Deficit Commission Members Resume Negotiations as Budget Crisis Looms

February 21, 2011

With Republicans faulting President Obama for failing to offer a deficit-reducing budget, some Democrats are defending the president while noting that half of the 12 elected members of Obama’s doomed deficit commission are still on the job and looking for deeper cuts.

Sen. Dick Durbin, D-Ill., was one of 18 individuals appointed to Obama’s deficit commission, which failed to reach a 14-member supermajority in December to advance recommendations for Congress to consider on reducing the debt.

Durbin, the No. 2 Democrat in the Senate, said Sunday that some of the members of the group have reconvened to take a second look at recommendations that would make deeper cuts than Obama’s proposed budget for the fiscal year starting Oct. 1.

“The good news is this. There are six of us, three Democrats and three Republicans, still meeting, looking at the deficit commission as a template or as a goal in trying to find a way to work together in a bipartisan fashion in the Senate to come up with a reasonable way to deal with this deficit,” Durbin told NBC’s “Meet the Press” on Sunday.

“We can build on the president’s budget into deeper cuts but we need to put everything on the table with the exception of Social Security. … Everything else needs be on the table,” he said.

It’s a difficult turn for Democrats to make even as the president’s proposed budget — which would freeze current spending levels for the next five years — was widely panned for its failure to adequately bring down deficits.

Still, lawmakers fretting over the budget for the current fiscal year — which is already five months gone — agree more needs to be done for the future than what the president is suggesting.

“Frankly, no matter what budget the president laid down, it was going to be attacked,” Sen. Claire McCaskill, D-Mo., told “Fox News Sunday.” “I think he laid down some significant cuts.
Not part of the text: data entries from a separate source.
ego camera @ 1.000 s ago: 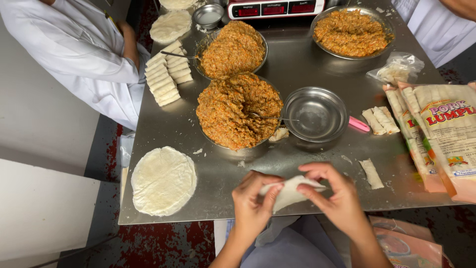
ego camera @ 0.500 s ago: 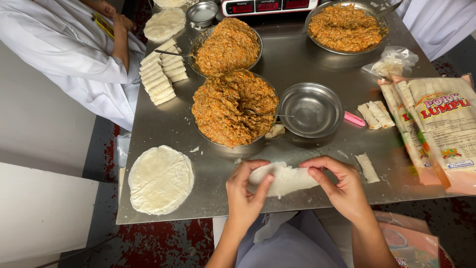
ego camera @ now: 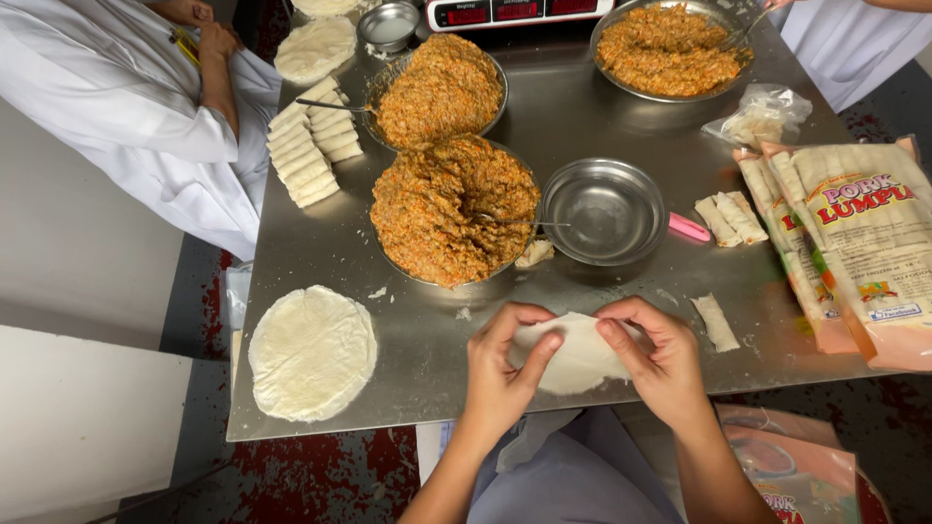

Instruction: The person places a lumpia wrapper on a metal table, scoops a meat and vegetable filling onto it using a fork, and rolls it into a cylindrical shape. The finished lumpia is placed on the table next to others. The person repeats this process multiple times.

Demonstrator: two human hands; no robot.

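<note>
Down at the near edge of the steel table (ego camera: pixel 427 388), both hands work a thin white wrapper (ego camera: pixel 573 354): the left hand (ego camera: pixel 500 374) pinches its left side, fingers curled narrow, and the right hand (ego camera: pixel 655 359) grips the right edge the same way. It looks light, limp and easy to tear, so fingertip holds at the edges suit it best. Over on the right lie long printed packages (ego camera: pixel 864 252) in cream, orange and red, with a clear bag (ego camera: pixel 762 116) beyond them.
</note>
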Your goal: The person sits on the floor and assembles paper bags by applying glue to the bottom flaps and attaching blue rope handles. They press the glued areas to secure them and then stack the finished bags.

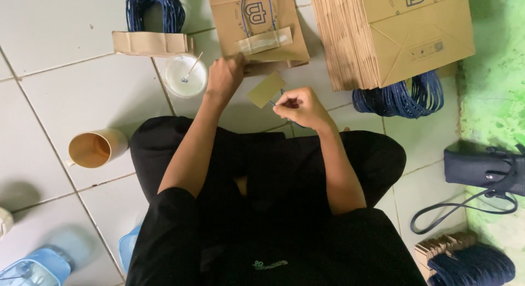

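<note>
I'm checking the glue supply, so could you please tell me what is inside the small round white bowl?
The small round white bowl holds white liquid with a thin stick leaning in it; its depth cannot be seen.

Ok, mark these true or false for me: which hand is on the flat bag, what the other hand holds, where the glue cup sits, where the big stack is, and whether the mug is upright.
1. The left hand rests on the flat paper bag. True.
2. The right hand holds a pair of scissors. False: it pinches a small brown paper strip with a bit of blue cord.
3. The white cup with a stick in it sits just left of the left hand. True.
4. The big stack of folded bags lies at the person's left. False: it lies to the upper right.
5. The tan mug stands upright. False: it lies on its side on the tile floor.
</note>
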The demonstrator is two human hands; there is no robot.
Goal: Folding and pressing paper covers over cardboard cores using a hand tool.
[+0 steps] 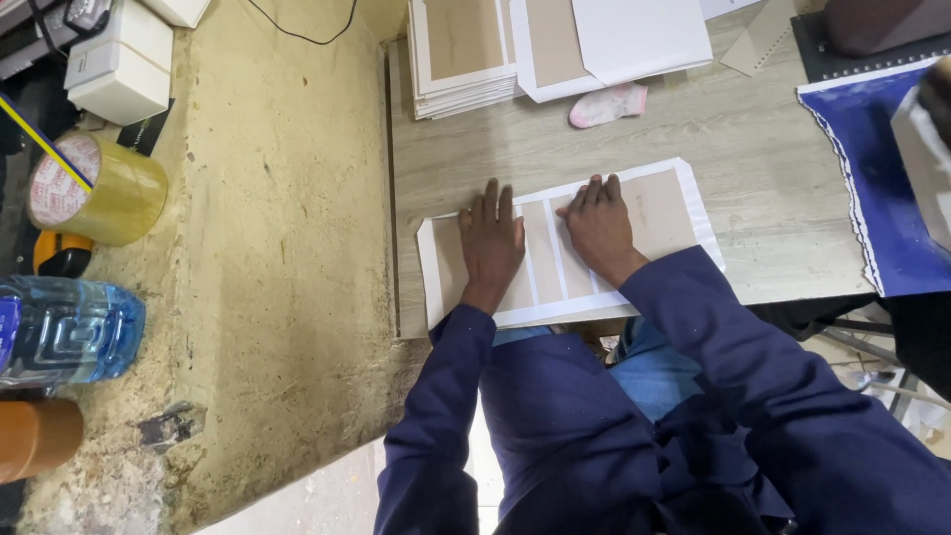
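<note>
A white sheet with brown cardboard panels glued on it point(664, 213) lies flat near the front edge of the wooden table point(753, 139). My left hand point(491, 243) presses flat on its left panel, fingers together and pointing away from me. Beside it, my right hand point(598, 226) presses flat on the middle panels. Neither hand holds anything. Both arms wear dark blue sleeves.
A stack of similar white and brown boards point(461, 54) and loose white sheets point(634, 35) lie at the back. A pink cloth point(607, 104) lies behind the sheet. Blue paper point(877, 168) lies at right. A tape roll point(94, 188) and water bottle point(64, 332) sit on the ledge at left.
</note>
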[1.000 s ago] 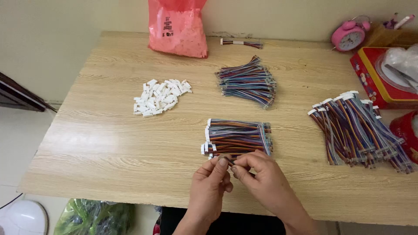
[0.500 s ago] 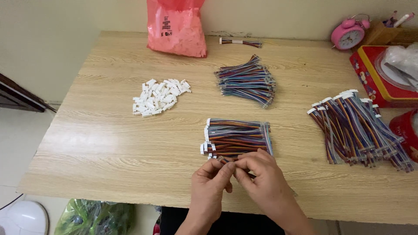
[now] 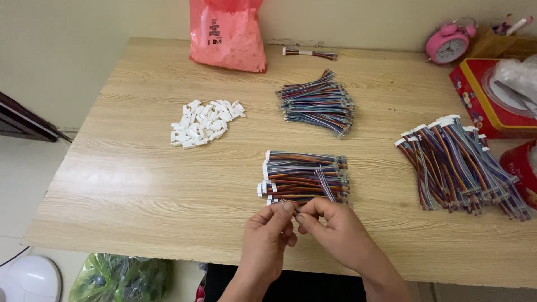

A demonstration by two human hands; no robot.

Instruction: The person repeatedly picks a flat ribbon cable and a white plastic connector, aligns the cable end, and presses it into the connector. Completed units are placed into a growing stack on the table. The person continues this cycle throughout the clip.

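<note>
Both of my hands meet at the near edge of the wooden table [image 3: 140, 184]. My left hand [image 3: 268, 237] pinches a small white connector at its fingertips. My right hand [image 3: 330, 229] grips a thin multicoloured wire strip [image 3: 324, 186] that runs up over the stack of wire bundles [image 3: 305, 176] just beyond my fingers. Fingertips of both hands touch each other at the connector. A pile of loose white connectors [image 3: 204, 123] lies to the left, further back.
A second wire bundle [image 3: 319, 102] lies mid-table, and a large fanned heap of wires with white ends [image 3: 458, 162] sits at the right. A pink plastic bag [image 3: 226, 33], pink alarm clock [image 3: 447, 45] and red tin [image 3: 486, 100] line the back and right.
My hands stay at the same spot; the fingers shifted slightly around the connector and wire strip. The piles on the table have not moved.
</note>
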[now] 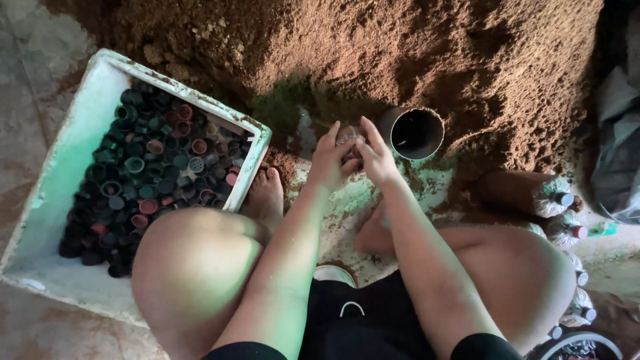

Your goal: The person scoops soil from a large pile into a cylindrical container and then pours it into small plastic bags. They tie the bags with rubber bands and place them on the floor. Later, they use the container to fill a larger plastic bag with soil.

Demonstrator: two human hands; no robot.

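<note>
Both hands, the left hand [328, 160] and the right hand [377, 159], meet at the middle, each grip closed on a small clear plastic piece [349, 141] held between them. Just right stands a dark pipe [417, 132], sunk in the far brown sawdust heap [373, 47]. At left, a white foam box [50, 200] holds dark bottle caps [150, 177].
</note>
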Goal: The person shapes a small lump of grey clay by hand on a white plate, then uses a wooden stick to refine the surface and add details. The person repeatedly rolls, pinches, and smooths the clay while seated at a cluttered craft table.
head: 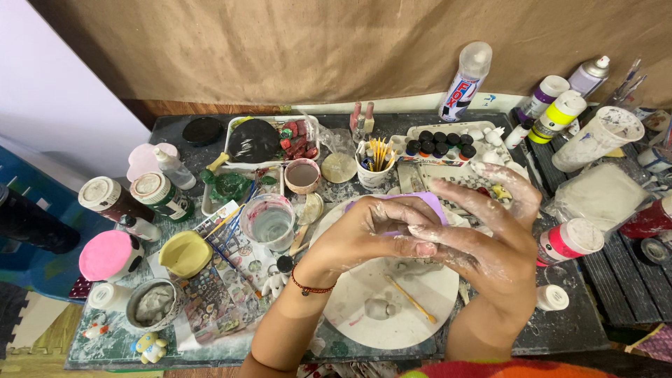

I think we’ve got a lot more work to do and I’m willing to get at the table and get it done.”

“I think that the negotiations going on among the bipartisan group of six are a very good thing, and I want them to continue, and I hope they will be successful, and I think most Democrats share that view,” said Sen. Chuck Schumer, speaking on CNN’s “State of the Union.”

Rep. Paul Ryan, R-Wis., chairman of the House Budget Committee and a member of the deficit panel who is still negotiating, said the president “has fallen” in his commitment to propose solutions to the causes of the nation’s debt, now exceeding $14 trillion.

“The president’s proposing a $1.6 trillion tax increase. He’s proposing $8.7 trillion in new spending. And he’s proposing to add $13 trillion to our new debt,” Ryan told CBS’ “Face the Nation.”